In [1]:
import pandas as pd
import numpy as np
from tqdm import tqdm
import os
import shutil
import zipfile
import tarfile

Assuming that `zippedFaces.tar.gz`, merged `vox1_dev_wav.zip`, test set `vox1_test_wav.zip`, textual video frames `vox1_dev_txt.zip` and `vox1_test_txt.zip`, as well as identity split, verification list, and meta information files are located in `DATA_FOLDER`

In [2]:
DATA_PATH = '/home/nvme/data/vc1/'

In [3]:
ZIPPED_FACES_PATH = os.path.join(DATA_PATH, 'zippedFaces.tar.gz')
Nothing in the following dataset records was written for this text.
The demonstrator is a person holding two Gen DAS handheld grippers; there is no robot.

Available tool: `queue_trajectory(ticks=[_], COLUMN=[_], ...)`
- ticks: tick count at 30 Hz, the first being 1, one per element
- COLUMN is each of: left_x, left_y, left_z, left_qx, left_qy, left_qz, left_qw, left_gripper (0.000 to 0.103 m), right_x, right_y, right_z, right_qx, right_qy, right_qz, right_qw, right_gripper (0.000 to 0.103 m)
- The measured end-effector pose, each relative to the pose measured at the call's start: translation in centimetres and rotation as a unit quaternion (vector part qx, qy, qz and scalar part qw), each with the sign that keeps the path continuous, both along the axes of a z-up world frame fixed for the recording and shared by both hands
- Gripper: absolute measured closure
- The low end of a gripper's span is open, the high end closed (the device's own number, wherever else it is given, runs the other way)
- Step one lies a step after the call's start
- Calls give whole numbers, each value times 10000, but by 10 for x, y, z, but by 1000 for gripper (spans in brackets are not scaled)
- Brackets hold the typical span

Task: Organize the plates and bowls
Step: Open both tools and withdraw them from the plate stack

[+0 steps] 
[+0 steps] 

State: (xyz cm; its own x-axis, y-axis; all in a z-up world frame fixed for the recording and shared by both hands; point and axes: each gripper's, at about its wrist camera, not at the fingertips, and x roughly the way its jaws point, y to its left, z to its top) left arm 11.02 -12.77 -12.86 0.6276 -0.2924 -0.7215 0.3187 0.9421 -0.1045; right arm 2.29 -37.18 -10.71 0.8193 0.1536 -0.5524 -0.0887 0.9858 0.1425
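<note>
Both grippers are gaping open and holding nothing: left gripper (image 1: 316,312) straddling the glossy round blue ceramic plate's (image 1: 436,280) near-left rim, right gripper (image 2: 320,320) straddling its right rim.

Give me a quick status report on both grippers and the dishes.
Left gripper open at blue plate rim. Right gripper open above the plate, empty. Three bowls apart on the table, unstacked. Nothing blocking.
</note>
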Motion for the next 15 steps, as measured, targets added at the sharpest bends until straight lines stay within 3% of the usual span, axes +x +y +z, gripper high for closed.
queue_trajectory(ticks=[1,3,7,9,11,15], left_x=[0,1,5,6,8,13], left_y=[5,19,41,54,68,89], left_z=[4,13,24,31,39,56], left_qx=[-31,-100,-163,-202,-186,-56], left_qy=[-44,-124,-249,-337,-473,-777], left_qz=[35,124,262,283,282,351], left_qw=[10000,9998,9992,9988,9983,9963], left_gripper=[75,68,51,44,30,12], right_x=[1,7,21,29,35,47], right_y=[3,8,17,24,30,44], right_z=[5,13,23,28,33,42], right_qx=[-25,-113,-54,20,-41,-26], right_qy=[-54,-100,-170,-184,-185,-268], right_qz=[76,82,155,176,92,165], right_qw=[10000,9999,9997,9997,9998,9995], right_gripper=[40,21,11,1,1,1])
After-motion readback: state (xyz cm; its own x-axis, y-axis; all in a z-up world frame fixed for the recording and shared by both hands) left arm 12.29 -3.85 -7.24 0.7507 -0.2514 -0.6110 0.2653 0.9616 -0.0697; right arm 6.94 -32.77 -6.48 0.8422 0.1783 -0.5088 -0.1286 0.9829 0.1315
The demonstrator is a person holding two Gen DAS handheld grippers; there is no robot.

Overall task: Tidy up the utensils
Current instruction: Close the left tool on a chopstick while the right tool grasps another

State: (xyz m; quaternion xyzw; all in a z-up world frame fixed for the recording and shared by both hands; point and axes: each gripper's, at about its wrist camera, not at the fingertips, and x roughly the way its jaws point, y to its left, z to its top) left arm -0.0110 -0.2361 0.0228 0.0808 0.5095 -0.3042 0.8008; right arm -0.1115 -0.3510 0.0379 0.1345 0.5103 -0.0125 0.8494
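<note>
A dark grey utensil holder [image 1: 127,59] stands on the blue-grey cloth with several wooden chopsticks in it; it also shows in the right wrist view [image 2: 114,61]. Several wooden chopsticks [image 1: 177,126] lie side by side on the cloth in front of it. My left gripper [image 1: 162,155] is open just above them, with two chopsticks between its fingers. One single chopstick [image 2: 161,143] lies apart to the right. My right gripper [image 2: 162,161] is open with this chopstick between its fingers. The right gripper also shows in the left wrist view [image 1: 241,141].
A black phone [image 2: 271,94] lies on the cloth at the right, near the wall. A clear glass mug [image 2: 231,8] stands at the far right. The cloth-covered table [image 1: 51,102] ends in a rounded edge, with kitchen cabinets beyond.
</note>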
AUDIO_DEV_PATH = os.path.join(DATA_PATH, 'vox1_dev_wav.zip')
AUDIO_TEST_PATH = os.path.join(DATA_PATH, 'vox1_test_wav.zip')
VIDEO_TXT_DEV_PATH = os.path.join(DATA_PATH, 'vox1_dev_txt.zip')
VIDEO_TXT_TEST_PATH = os.path.join(DATA_PATH, 'vox1_test_txt.zip')

AUDIO_PATH = os.path.join(DATA_PATH, 'audio/')
VIDEO_PATH = os.path.join(DATA_PATH, 'video/')
VIDEO_TXT_PATH = os.path.join(DATA_PATH, 'txt/')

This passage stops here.